Using a systemic decongestant to reduce the chance of barotitis is consistent with the mechanism of the problem, and the improvement with oral pseudoephedrine makes it worth recommending provided that the person does not have hypertension or coronary artery disease. What people with colds frequently ask is whether they should fly and if there is anything they can take to help. These trials excluded patients with acute ear problems, but if they have to travel, oral pseudoephedrine may be helpful in some people.

Substantive changes

Pseudoephedrine (oral) in adults Evidence re-evaluated. Categorisation unchanged (likely to be beneficial).
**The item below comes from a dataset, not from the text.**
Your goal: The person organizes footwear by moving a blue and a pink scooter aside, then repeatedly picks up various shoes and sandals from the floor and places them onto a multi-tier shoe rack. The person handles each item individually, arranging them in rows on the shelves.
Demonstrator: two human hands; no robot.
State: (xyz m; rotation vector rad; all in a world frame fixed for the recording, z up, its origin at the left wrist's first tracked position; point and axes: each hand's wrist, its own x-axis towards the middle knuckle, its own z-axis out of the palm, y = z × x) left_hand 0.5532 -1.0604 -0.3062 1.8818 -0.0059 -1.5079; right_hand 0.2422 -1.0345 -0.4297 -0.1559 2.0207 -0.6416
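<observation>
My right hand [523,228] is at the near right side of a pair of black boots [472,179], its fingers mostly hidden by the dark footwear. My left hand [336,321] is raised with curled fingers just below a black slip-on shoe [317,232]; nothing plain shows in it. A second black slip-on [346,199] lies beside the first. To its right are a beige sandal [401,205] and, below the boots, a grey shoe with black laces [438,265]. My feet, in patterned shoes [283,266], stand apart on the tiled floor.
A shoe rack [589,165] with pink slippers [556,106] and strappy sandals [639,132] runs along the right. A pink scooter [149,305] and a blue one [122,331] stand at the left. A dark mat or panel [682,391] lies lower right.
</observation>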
BMJ Clin Evid. 2015 Jan 19;2015:0501.

Pseudoephedrine (oral) in children

Summary

We don't know whether oral pseudoephedrine is beneficial in children, but it may cause drowsiness.

Benefits and harms

Oral pseudoephedrine versus placebo in children:

We found no systematic review. We found one RCT in children.

Barotrauma

Oral pseudoephedrine compared with placebo in children Oral pseudoephedrine may be no more effective at preventing ear pain at take-off or landing compared with placebo in children (low-quality evidence).
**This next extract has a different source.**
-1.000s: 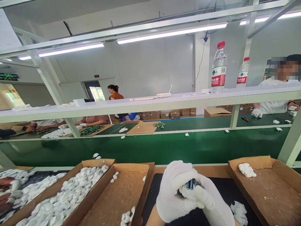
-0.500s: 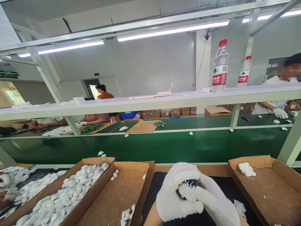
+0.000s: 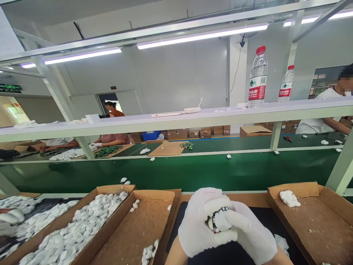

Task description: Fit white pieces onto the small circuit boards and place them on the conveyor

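Note:
Both my hands wear white gloves and meet over the black mat [image 3: 180, 217]. Between them is a small white rounded piece with a black, beaded-looking edge [image 3: 221, 219]; a tiny pink spot shows at its lower side. My left hand [image 3: 197, 224] curls around the piece from the left, fingers bent above and below it. From the right, my right hand [image 3: 253, 232] is closed on it, a finger or thumb pressing its white face. The gloves cover part of the piece, so its exact kind cannot be told.
A cardboard tray [image 3: 132, 228] holds a few white pieces; another, heaped with white pieces [image 3: 74, 224], stands left of it. A tray with a crumpled white glove or cloth [image 3: 289, 198] is right. Beyond runs a green conveyor belt [image 3: 182, 173], under a shelf [image 3: 138, 123] with bottles [image 3: 257, 82].
The piece has turned in my fingers, showing more of its beaded edge. Small parts on the belt have shifted right. The co-worker at right has moved, and the glove there is out of sight.

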### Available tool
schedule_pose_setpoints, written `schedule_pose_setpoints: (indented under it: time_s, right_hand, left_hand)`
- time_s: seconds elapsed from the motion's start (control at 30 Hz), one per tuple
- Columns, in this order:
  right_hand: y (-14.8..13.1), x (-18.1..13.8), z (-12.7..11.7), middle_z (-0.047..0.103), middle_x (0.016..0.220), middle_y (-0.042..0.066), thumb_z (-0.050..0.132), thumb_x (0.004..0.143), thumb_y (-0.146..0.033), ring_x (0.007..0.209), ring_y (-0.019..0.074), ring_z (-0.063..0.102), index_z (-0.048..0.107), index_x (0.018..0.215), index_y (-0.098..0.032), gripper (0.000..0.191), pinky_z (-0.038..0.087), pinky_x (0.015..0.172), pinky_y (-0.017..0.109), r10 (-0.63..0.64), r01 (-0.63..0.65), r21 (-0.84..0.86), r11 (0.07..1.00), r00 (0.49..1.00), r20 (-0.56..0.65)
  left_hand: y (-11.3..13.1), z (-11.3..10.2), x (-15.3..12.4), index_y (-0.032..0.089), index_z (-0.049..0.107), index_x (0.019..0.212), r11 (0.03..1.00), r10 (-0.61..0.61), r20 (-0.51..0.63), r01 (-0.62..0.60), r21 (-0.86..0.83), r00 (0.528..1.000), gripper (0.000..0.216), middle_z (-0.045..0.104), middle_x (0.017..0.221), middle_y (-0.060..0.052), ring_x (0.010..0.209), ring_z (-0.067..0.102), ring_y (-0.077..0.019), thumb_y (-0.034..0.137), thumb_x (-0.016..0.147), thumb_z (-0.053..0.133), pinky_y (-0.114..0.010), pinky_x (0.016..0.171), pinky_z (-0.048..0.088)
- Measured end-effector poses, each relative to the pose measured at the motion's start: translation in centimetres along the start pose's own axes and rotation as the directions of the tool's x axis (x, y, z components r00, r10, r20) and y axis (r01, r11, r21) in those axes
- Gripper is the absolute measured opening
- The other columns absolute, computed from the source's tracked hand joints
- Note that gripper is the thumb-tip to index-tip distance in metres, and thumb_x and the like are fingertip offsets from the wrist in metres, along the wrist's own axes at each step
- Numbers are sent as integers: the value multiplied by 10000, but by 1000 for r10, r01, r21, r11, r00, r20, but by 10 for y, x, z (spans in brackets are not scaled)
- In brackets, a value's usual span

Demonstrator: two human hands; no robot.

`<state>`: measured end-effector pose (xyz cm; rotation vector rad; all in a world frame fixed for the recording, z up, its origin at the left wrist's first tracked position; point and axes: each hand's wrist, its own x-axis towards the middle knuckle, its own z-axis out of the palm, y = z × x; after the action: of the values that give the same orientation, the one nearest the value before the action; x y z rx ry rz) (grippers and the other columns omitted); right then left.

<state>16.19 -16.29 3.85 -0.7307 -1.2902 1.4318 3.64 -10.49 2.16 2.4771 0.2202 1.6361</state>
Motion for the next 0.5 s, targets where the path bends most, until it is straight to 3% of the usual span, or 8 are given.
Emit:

Ref (type) Population Outcome, Interventions Results and statistical analysis Effect size Favours
Ear pain

RCT
50 children aged 6 months to 6 years, total of 91 flights assessed Proportion of children reporting ear pain take off
2/50 (4%) with oral pseudoephedrine
2/41 (5%) with placebo

P = 1.0
Not significant

RCT
50 children aged 6 months to 6 years, total of 91 flights assessed Proportion of children reporting ear pain landing
6/49 (12%) with oral pseudoephedrine
5/39 (13%) with placebo

P = 1.0
Not significant

Adverse effects

Ref (type) Population Outcome, Interventions Results and statistical analysis Effect size Favours
Drowsiness

RCT
50 children aged 6 months to 6 years, total of 91 flights assessed Proportion of children reporting drowsiness take off
30/50 (60%) with oral pseudoephedrine
11/41 (27%) with placebo

P = 0.003
Effect size not calculated placebo

Comment

Clinical guide

Oral pseudoephedrine in children was not effective compared to placebo nor to its action in adults. This may be because children have a much smaller mastoid volume, as other works have shown that a small mastoid volume 'protects' against barotrauma. The study reported above included 'at-risk' children (i.e., those with colds), and the pseudoephedrine was not protective. The downside was significant drowsiness, which may or may not be a benefit.

Substantive changes

Pseudoephedrine (oral) in children Evidence re-evaluated. Categorisation unchanged (unknown effectiveness).